Inspired by Buddha, Admired as Art
By LILY KOPPEL, The New York Times, Feb 19, 2008
New York, USA -- The stars of the show arrived in wooden crates at Kennedy Airport on New Year’s Eve. They had already enjoyed a hugely popular run in Japan and were now embarking on a world tour.
<< The "Great Parnirvana" sculpture by Shinjo Ito, depicting Buddha on his deathbed, is prepared for a show of the artist's works, which opens Thursday in Chelsea. Michael Nagle, The New York Times
All the attention is for 100 sculptures and engravings by Shinjo Ito, a renowned Buddhist artist and the founder of the Shinnyo-en order of Buddhism.
The images of Buddha are meant to inspire quiet contemplation, but they have also become the objects of artistic veneration. The show, “The Vision and Art of Shinjo Ito,” opens Thursday at Milk Gallery in Chelsea.
“People’s faces looked very calm and peaceful while viewing the sculptures in Tokyo,” said Hiroko Sakomura, 59, the show’s executive producer. “It will be interesting to see what happens in New York, the most powerful, intense metropolis with an emphasis on art.”
Mr. Ito, whose first name, Shinjo, means “True Vehicle,” and his wife, Tomoji, founded the Shinnyo-en (“Borderless Garden of Truth”) school, based on the Nirvana Sutra, the final teaching of the Buddha delivered on his deathbed, 2,500 years ago. A passage in the sutra was the inspiration for Mr. Ito’s first major sculpture, the “Great Parinirvana,” depicting the reclining Buddha, who had raised himself on one arm to address his followers in the moment before his death and entry into final nirvana. Completed in 1957 in only three months, the 16-foot-long resin Buddha is Mr. Ito’s largest work and Shinnyo-en’s central devotional image.
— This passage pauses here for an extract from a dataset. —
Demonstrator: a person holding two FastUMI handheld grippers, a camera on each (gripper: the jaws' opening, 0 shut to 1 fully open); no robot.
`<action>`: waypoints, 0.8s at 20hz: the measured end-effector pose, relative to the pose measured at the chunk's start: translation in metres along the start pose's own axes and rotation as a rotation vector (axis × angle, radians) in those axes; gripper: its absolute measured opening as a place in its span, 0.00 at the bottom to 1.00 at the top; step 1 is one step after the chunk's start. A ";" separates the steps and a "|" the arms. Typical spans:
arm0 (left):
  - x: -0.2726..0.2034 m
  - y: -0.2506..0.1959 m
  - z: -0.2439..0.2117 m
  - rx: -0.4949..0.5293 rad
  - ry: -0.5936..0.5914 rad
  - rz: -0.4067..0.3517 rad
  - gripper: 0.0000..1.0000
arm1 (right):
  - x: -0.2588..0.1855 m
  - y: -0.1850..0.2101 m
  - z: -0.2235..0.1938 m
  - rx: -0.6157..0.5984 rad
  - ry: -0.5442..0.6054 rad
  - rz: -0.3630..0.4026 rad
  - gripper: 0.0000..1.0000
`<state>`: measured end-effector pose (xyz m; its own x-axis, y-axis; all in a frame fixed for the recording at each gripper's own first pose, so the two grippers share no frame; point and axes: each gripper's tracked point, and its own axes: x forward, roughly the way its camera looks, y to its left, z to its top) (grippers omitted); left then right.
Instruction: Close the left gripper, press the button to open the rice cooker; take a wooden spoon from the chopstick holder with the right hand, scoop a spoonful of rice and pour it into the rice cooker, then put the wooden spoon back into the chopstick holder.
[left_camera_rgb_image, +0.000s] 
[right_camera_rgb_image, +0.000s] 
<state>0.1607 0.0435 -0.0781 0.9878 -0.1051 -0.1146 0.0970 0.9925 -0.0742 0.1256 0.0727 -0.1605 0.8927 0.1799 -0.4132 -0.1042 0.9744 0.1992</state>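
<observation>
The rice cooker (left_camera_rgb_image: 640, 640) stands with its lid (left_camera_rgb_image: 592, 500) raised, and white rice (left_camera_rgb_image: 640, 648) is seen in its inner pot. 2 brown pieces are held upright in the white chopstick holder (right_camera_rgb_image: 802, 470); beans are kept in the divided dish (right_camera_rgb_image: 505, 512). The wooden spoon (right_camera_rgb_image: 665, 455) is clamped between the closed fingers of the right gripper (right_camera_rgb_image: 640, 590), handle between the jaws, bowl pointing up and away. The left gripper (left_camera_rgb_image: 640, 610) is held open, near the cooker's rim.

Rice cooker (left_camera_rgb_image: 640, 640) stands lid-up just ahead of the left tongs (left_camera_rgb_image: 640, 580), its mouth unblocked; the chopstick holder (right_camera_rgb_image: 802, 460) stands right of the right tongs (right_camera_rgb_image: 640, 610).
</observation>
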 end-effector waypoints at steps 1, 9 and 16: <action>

The sculpture is traditionally displayed with a halo in a temple, but the show’s producers decided to forgo the halo for the exhibition. They wanted to allow viewers to circumnavigate a full-scale cast of the massive golden, smiling Buddha, eyes half-closed and lighted so that he appears to be emanating a warm glow from within.
Buddhists believe that the experience of being in the presence of an image of the Buddha can be a reminder of one’s Buddhahood, the potential for compassion, inherent in all humans.
Taken out of crates on Sunday and put together in three pieces in the stark white gallery, the “Great Parinirvana,” positioned as if lying on the beach, seems ready to receive visitors in New York.
“The Buddha was a man, not a god, who found enlightenment,” said Margaret Miles, a professor emeritus at the Graduate Theological Union in Berkeley, Calif., who is a part of the committee that brought the exhibition to the United States. “People relate to the sculpture. The effect is immediate.”
In addition to Mr. Ito’s spiritual images, he produced sculptures of family members, notably his two sons, who both died in childhood, at 2 and 15 years old. In his earlier years, Mr. Ito built radios from scratch, studied aircraft engineering and took up aerial photography. While he excelled at science and mechanics, he felt drawn toward spirituality. At 30, he resigned from his job as a technician at the Tachikawa Aircraft Company to become a Buddhist monk.
One of Mr. Ito’s daughters, Shinso Ito, 65, the spiritual head of Shinnyo-en, will hold a ceremony at St. Peter’s Church on Thursday and will be the guest of honor at a private opening reception and dinner, with Robert Thurman, a professor of Buddhism at Columbia, as host.
The guest list features a cast of boldface “very spiritual, meditative” New Yorkers, as the show’s publicist put it, including Donna Karan, Padma Lakshmi, Russell Simmons and the Victoria’s Secret model Miranda Kerr.
The Shinjo Ito Center in SoHo, an educational site teaching about the life of the Buddhist master and artist, will open Thursday and will operate until the show ends March 30.
On Friday night, the anniversary of Buddha’s death, known as the “Feast of Nirvana,” was commemorated with a service at Manhattan’s Shinnyo-en temple annex on West 36th Street.
After the ceremony, the lobby, outfitted with orange Ikea furniture, was abuzz with Shinnyo-en members eagerly anticipating the art show. “I never looked at the founder’s work as art before,” said Eitaro Hayashi, 36, a priest who runs a Shinnyo-en temple in White Plains that serves 500 people throughout the East Coast. Mr. Hayashi was introduced to Shinnyo-en in 1996 by a friend while working behind the fish counter at a Whole Foods store in San Francisco.
Another follower, Leo Abea, 33, who paints fashion images, met his “guiding parent,” as mentors in Shinnyo-en are called, in the handbag department at Barneys, where he works.
“As an artist myself, I think about how, with each piece he created, the spiritual emotion he channeled,” Mr. Abea said. “It actually made me a better artist.”